He looked at her quizzically as he released his hold on her, allowing her to proceed along the path she had chosen. He followed in step, though with a fairly strong limp, which Cindy guessed to be as a result of his accident. “Quien es?” he asked, presumably in reply to her statement. “Tu novio?”

I wish it were just a silly boyfriend, Cindy thought, but then reconsidered as she thought of her husband, wondering if he would have been any less amicable about letting her leave him if she hadn’t been married to him, and realized the answer was no. He didn’t like losing any of his possessions. “No. No novio.” She sighed as she picked up her step. He was still able to keep up with her despite his injury with the long gait that his height provided. It annoyed Cindy to have to come up with dribs of Spanish and try to save her life as well. “Se hablo Ingles?” she asked, hoping to dispel some of her worries, seeing that unless she knocked him out herself, he wasn’t going to leave her alone.

She got the baffled look again. “No. No ingles.”

Oh well. It was worth a try. Cindy decided not to speak anymore unless spoken to and just concentrate on hiding. Perhaps that tactic would alleviate part of her bilingual headache.

There were several abandoned buildings along their way. She could smell the fumes of crack cocaine being smoked. There were gangs of blacks hanging out on the corner, giving her and her companion the evil eye for stepping on their territory. Cindy felt her companion tug at her sleeve extra hard. For once, Cindy agreed on his insistence.

In the distance, she saw hills, lights and trees. Presumably it was north of here. She tried to think of the geography here but realized she was hopelessly lost. Maybe it was Westchester, Staten Island, Long Island. Who knew. They were all the same to her. She’d gotten to where she was by chance and foolishness, not because of great gourmet food. Her companion seemed to have a better idea as to where he was going. He surpassed her, indicating to her to follow him. Cindy didn’t feel she had much choice here. At least, so far, he hadn’t attacked her. That in itself didn’t make him such a bad travel guide.

“Que te hizo?” he suddenly asked when Cindy caught up to him.

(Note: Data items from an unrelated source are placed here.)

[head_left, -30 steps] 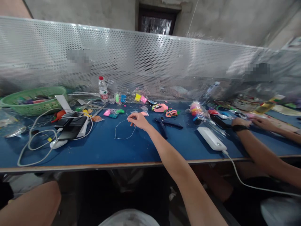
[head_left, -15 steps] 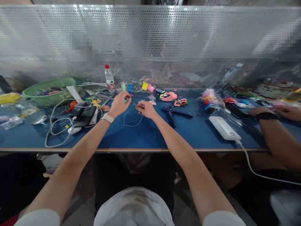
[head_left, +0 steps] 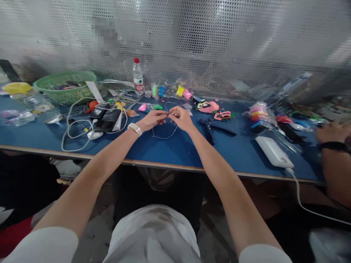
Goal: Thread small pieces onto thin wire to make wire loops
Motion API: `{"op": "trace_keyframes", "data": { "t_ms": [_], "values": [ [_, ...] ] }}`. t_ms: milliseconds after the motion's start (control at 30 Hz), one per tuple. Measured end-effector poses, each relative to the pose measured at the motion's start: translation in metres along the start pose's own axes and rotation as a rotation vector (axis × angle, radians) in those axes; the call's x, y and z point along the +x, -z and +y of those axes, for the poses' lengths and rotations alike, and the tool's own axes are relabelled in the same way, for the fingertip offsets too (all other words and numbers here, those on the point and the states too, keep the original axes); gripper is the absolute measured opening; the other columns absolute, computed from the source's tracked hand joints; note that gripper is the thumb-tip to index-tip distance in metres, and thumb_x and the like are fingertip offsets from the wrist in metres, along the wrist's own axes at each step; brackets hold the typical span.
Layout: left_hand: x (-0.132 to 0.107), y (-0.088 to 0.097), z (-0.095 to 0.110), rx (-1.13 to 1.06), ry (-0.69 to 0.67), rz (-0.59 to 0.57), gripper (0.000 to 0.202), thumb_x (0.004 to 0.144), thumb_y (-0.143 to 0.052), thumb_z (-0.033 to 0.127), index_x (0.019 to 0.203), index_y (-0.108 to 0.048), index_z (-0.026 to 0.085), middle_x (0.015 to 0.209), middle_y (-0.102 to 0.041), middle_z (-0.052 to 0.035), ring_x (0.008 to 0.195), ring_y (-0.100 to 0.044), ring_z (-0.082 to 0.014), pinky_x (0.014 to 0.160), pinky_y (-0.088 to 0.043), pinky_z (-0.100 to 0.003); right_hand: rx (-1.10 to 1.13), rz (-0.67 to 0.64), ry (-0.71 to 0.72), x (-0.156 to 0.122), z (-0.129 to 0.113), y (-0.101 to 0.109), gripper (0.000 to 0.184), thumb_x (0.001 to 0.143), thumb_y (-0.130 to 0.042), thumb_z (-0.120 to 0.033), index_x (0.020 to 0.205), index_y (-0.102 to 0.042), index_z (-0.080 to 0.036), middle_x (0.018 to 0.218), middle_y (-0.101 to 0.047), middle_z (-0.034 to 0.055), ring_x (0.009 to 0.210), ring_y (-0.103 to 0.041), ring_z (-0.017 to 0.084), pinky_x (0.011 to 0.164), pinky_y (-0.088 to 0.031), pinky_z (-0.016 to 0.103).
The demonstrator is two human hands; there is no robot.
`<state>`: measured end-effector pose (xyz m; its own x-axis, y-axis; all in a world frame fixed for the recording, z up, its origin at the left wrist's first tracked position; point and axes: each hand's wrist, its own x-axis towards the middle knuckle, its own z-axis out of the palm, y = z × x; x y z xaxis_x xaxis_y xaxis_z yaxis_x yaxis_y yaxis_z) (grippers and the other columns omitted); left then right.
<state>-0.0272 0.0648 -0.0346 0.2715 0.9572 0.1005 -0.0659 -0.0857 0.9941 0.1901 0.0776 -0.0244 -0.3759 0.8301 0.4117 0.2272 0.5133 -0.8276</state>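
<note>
Both my hands meet over the blue table (head_left: 170, 153), pinching a thin silvery wire (head_left: 164, 136) whose loop lies on the tabletop below them. My left hand (head_left: 152, 119), with a white band on its wrist, pinches the wire from the left. My right hand (head_left: 182, 117) pinches it from the right, fingertips almost touching the left ones. Black pliers (head_left: 215, 128) lie just right of my right hand. Small packets of coloured clay (head_left: 153, 106) sit just beyond my hands.
A green basket (head_left: 65, 86), a water bottle (head_left: 138, 76), phones with white cables (head_left: 108, 119), pink clay figures (head_left: 208, 107) and a white power bank (head_left: 272, 151) lie around. Another person's arm with a black wristband (head_left: 333, 146) rests at the right. A perforated metal screen (head_left: 192, 44) closes the back.
My left arm came into view, reached over the clay packets, then joined my right hand on the wire. The camera tilted down and nearer.
</note>
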Motion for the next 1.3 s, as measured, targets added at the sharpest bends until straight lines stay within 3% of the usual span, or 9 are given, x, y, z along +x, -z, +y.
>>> {"op": "trace_keyframes", "data": {
  "t_ms": [133, 267, 467, 700, 867, 1100, 1167, 1300],
  "values": [
    [0.0, -0.001, -0.002, 0.042, -0.027, 0.0, 0.015, 0.092, -0.083, 0.016, 0.107, -0.081, 0.013, 0.08, -0.073, -0.0039, 0.07, -0.065, -0.0104, 0.066, -0.049, -0.025, 0.056, -0.049, -0.048, 0.001, 0.004, -0.004, 0.024, 0.095, -0.079, -0.034, 0.11, -0.065, -0.022, 0.093, -0.078, 0.0043, 0.067, -0.073, 0.018, 0.053, -0.054, 0.028],
    [0.0, -0.003, -0.006, 0.104, -0.046, 0.043, 0.014, 0.088, -0.086, 0.016, 0.101, -0.08, 0.014, 0.082, -0.076, -0.0039, 0.065, -0.064, -0.01, 0.064, -0.051, -0.026, 0.011, -0.067, -0.038, 0.001, 0.006, -0.005, 0.023, 0.101, -0.075, -0.038, 0.117, -0.071, -0.022, 0.097, -0.078, 0.0054, 0.065, -0.07, 0.016, 0.053, -0.053, 0.028],
    [-0.003, -0.004, -0.006, 0.216, -0.071, 0.021, 0.009, 0.089, -0.085, 0.018, 0.091, -0.078, 0.013, 0.08, -0.077, -0.0063, 0.061, -0.064, -0.0103, 0.058, -0.048, -0.026, -0.112, -0.106, 0.05, 0.0, 0.004, -0.003, 0.016, 0.1, -0.076, -0.028, 0.114, -0.079, -0.022, 0.117, -0.072, 0.0067, 0.069, -0.065, 0.012, 0.068, -0.059, 0.031],
    [-0.006, -0.004, 0.002, 0.428, -0.128, -0.046, 0.011, 0.095, -0.074, 0.021, 0.088, -0.077, 0.013, 0.083, -0.079, -0.0079, 0.057, -0.063, -0.0099, 0.055, -0.048, -0.024, -0.091, -0.087, 0.09, 0.001, 0.004, -0.002, 0.013, 0.095, -0.072, -0.016, 0.103, -0.081, -0.02, 0.116, -0.074, 0.0074, 0.061, -0.062, 0.01, 0.062, -0.056, 0.032],
    [-0.007, -0.005, 0.005, 0.684, -0.225, -0.021, 0.01, 0.089, -0.069, 0.012, 0.091, -0.079, 0.014, 0.082, -0.08, -0.0046, 0.055, -0.061, -0.0101, 0.064, -0.051, -0.026, -0.042, -0.125, 0.01, 0.002, 0.003, -0.002, 0.012, 0.095, -0.075, -0.024, 0.104, -0.082, -0.019, 0.113, -0.08, 0.008, 0.059, -0.061, 0.011, 0.056, -0.054, 0.029],
    [-0.007, -0.007, 0.005, 0.78, -0.344, 0.027, 0.014, 0.086, -0.067, 0.008, 0.092, -0.077, 0.015, 0.093, -0.081, -0.0067, 0.082, -0.07, -0.0168, 0.081, -0.052, -0.029, 0.16, -0.08, -0.139, 0.003, -0.004, -0.006, 0.029, 0.108, -0.07, -0.047, 0.102, -0.077, -0.019, 0.093, -0.077, 0.003, 0.047, -0.053, 0.005, 0.042, -0.039, 0.02],
    [-0.007, -0.006, 0.005, 0.81, -0.355, 0.015, 0.014, 0.087, -0.067, 0.008, 0.093, -0.077, 0.016, 0.093, -0.08, -0.0066, 0.082, -0.069, -0.0173, 0.081, -0.051, -0.03, 0.193, -0.081, -0.216, 0.003, -0.005, -0.007, 0.033, 0.103, -0.079, -0.051, 0.096, -0.074, -0.019, 0.088, -0.075, 0.0027, 0.046, -0.053, 0.006, 0.039, -0.037, 0.02],
    [-0.007, -0.004, 0.005, 0.898, -0.345, 0.071, 0.009, 0.089, -0.07, 0.011, 0.092, -0.077, 0.016, 0.09, -0.08, -0.0068, 0.079, -0.066, -0.0183, 0.079, -0.048, -0.032, 0.211, -0.06, -0.298, 0.002, -0.006, -0.009, 0.036, 0.09, -0.096, -0.044, 0.094, -0.071, -0.019, 0.084, -0.071, 0.0016, 0.051, -0.061, 0.009, 0.04, -0.043, 0.021]
  ]
}}
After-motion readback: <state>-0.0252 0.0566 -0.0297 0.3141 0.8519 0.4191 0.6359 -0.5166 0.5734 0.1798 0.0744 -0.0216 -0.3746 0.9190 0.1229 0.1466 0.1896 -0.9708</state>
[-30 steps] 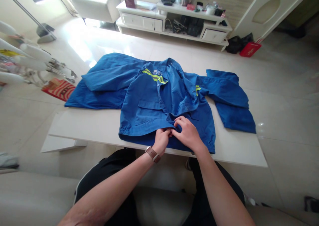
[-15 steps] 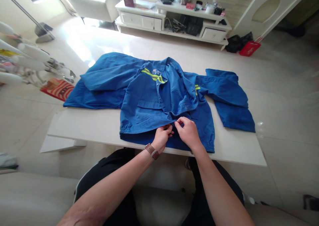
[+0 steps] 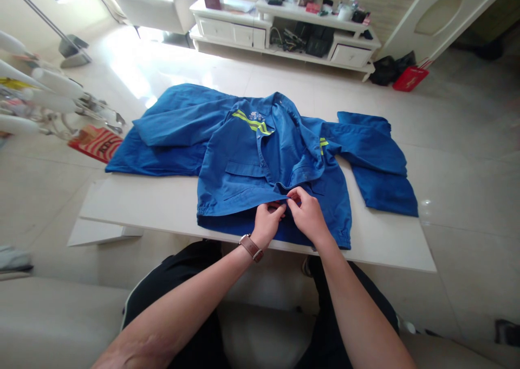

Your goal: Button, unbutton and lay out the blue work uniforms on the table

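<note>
A blue work jacket (image 3: 239,157) with yellow-green reflective stripes lies front up on a white table (image 3: 154,206), its collar away from me. The front gapes open from the collar down to near the hem. My left hand (image 3: 268,222), with a brown-strapped watch on the wrist, is closed on the lower front edge, its fingertips partly under the cloth. Just to its right, my right hand (image 3: 304,209) pinches the same edge between thumb and fingers. Any fastener between the fingertips is too small to make out.
Other blue cloth (image 3: 162,163) lies under the left sleeve and reaches past the table. Beyond stands a white cabinet (image 3: 227,32) with clutter on it. A red bag (image 3: 410,78) is on the floor at right, a striped bag (image 3: 99,144) at left.
My left hand has shifted slightly right, closer to my right hand, with its thumb now nearer the front edge. My right hand keeps its pinch; the jacket lies almost the same.
</note>
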`<action>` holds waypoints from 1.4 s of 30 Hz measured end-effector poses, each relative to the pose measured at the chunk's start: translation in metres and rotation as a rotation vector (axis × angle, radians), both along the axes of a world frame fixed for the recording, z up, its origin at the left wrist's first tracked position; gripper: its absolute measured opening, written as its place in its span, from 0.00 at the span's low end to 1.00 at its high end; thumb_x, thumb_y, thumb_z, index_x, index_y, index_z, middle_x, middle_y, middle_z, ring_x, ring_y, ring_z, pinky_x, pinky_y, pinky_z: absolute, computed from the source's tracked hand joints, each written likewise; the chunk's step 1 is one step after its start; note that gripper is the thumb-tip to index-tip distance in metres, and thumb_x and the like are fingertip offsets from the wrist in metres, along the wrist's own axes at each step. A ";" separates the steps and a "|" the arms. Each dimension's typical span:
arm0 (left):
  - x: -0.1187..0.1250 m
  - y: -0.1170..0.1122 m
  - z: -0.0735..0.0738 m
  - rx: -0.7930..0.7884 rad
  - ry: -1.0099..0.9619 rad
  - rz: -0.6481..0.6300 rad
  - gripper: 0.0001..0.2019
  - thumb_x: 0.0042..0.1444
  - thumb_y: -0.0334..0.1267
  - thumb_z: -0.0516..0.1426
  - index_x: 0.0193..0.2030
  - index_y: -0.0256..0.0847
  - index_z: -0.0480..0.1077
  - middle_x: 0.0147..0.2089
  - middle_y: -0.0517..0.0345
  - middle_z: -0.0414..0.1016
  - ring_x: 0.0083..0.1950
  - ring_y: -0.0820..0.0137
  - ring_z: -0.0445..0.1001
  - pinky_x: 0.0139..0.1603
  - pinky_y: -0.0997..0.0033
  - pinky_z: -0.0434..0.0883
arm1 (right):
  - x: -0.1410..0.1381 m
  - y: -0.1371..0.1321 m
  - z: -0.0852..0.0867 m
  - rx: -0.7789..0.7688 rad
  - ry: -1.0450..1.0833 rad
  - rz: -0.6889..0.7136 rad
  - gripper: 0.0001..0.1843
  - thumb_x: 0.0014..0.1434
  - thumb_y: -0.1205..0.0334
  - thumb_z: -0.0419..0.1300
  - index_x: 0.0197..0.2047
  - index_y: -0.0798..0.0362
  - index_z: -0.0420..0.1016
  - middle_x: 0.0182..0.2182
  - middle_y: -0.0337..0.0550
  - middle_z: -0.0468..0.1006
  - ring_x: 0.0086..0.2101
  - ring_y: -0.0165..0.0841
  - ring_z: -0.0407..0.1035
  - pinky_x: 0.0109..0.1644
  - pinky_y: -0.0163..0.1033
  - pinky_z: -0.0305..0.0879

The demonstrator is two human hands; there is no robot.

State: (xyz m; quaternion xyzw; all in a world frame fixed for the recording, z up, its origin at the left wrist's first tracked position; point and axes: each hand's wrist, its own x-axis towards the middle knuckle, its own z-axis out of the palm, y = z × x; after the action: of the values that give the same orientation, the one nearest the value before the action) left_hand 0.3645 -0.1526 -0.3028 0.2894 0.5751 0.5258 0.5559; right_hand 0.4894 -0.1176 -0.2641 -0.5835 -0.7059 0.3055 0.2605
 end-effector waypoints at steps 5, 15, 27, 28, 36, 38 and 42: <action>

“What?” Cindy exclaimed. Too bad she hadn’t paid more attention to her Spanish classes as much as getting laid and drunk.

“El hombre,” he tried to explain. “Porque” he shrugged his shoulders”quiere te doler?” He banged his head.

“Huh?” Cindy wanted to bang her head at this point.

“El hombre,” he began again, pointing at himself and at the black men they just passed. “Hombres.”

Spanish 101 for Dummies. “What’s doler.”

“Doler.” He hit himself. “Ow.” He said pointing where he hit himself.

So what Cindy got out of that was, why does he want to hurt you. She wasn’t exactly sure if she wanted to get into the detail of why she was in trouble, particularly in Spanish.

“I don’t know,” she shrugged.

He laughed. “No es verdad,” he said, shaking his head.

She shrugged again, not really caring. The movement, her fear made her blissfully oblivious to anyone else’s concerns or opinions. There was not much that she wanted to care about besides her survival, and even if that failed, there wouldn’t be that much problem because she wouldn’t be around to worry about it. Too bad she seemed to start caring when she settled down and start her life over again. Maybe she wouldn’t be on the streets right now.

But then again, maybe she would. She remembered a quick death, even one with much pain at the hands of her husband wouldn’t scare her. It was the slow, molasses pace of torture and waking up to face it all again which had made her flee. She remembered Death-in Life from Coleridge’s Rime of the Ancient Mariner. Death-in-Life was her husband, to capture her back so she could once again slowly die, always feeling like dying but somehow not being able accomplish it, like when the motorcycle guy with the death mask passed her by. Death-in-Life was the bogeyman she feared.

“Hola?” her companion’s voice snapped her back to life. “Como estas?”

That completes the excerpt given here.